Mitigating multiple single-event upsets during deep neural network inference using fault-aware training
Toon Vinck, Naïn Jonckers, Gert Dekkers, Jeffrey Prinzie, Peter Karsmakers
TL;DR
This paper tackles the reliability of deep neural network inference under multiple single-event upsets by injecting faults into a quantised DNN model and evaluating a fault-aware training (FAT) approach. It presents a PyTorch-based fault injector that simulates bit-flips in the data path during inference and tests on CCDF and MobileNetV2 with datasets MNIST and CIFAR10. The results show that robustness degrades with more faults but FAT can increase tolerance by up to 3×, with 32-bit modules remaining the most sensitive and effectively hardware-protected during FAT. The work demonstrates a practical, software-based mitigation that can significantly improve fault tolerance without changing hardware, aiding safe deployment in harsh environments.
Abstract
Deep neural networks (DNNs) are increasingly used in safety-critical applications.
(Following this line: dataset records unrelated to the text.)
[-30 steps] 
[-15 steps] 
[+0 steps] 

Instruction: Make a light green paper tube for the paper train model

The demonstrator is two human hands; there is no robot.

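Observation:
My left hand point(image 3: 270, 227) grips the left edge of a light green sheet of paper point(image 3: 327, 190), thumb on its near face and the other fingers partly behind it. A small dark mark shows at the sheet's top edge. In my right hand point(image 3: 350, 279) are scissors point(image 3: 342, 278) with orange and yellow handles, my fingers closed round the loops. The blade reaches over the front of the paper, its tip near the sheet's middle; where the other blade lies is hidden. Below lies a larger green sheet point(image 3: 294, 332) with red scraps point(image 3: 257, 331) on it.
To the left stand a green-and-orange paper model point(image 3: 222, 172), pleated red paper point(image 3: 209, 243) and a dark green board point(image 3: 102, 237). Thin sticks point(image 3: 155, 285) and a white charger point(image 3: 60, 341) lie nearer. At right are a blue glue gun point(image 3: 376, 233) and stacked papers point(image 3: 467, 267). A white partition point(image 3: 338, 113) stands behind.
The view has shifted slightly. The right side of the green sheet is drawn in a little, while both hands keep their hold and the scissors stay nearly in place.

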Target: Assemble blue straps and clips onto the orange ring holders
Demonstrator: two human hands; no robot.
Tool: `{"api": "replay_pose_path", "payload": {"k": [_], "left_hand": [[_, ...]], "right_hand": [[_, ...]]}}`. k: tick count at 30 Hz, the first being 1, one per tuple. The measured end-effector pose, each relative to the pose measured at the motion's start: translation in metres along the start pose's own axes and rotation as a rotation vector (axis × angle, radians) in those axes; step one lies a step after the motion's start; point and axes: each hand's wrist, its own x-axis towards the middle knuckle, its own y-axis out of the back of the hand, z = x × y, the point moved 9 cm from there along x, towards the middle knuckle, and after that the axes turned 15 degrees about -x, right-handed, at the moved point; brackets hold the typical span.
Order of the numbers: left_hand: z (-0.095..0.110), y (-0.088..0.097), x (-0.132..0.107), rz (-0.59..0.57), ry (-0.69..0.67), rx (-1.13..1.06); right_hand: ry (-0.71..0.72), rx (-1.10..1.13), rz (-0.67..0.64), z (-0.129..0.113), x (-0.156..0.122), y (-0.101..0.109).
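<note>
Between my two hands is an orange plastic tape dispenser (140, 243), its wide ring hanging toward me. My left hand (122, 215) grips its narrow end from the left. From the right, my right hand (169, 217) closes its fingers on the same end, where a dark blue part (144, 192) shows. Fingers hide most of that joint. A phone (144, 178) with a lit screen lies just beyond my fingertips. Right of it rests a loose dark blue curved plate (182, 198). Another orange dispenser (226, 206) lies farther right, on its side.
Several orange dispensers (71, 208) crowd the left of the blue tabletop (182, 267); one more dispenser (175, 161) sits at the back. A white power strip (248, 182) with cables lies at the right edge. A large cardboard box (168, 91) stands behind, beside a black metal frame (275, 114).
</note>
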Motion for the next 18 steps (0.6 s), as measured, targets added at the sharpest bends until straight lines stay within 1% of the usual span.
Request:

Reliable fault analysis and mitigation are essential to ensure their functionality in harsh environments that contain high radiation levels. This study analyses the impact of multiple single-bit single-event upsets in DNNs by performing fault injection at the level of a DNN model. Additionally, a fault aware training (FAT) methodology is proposed that improves the DNNs' robustness to faults without any modification to the hardware. Experimental results show that the FAT methodology improves the tolerance to faults up to a factor 3.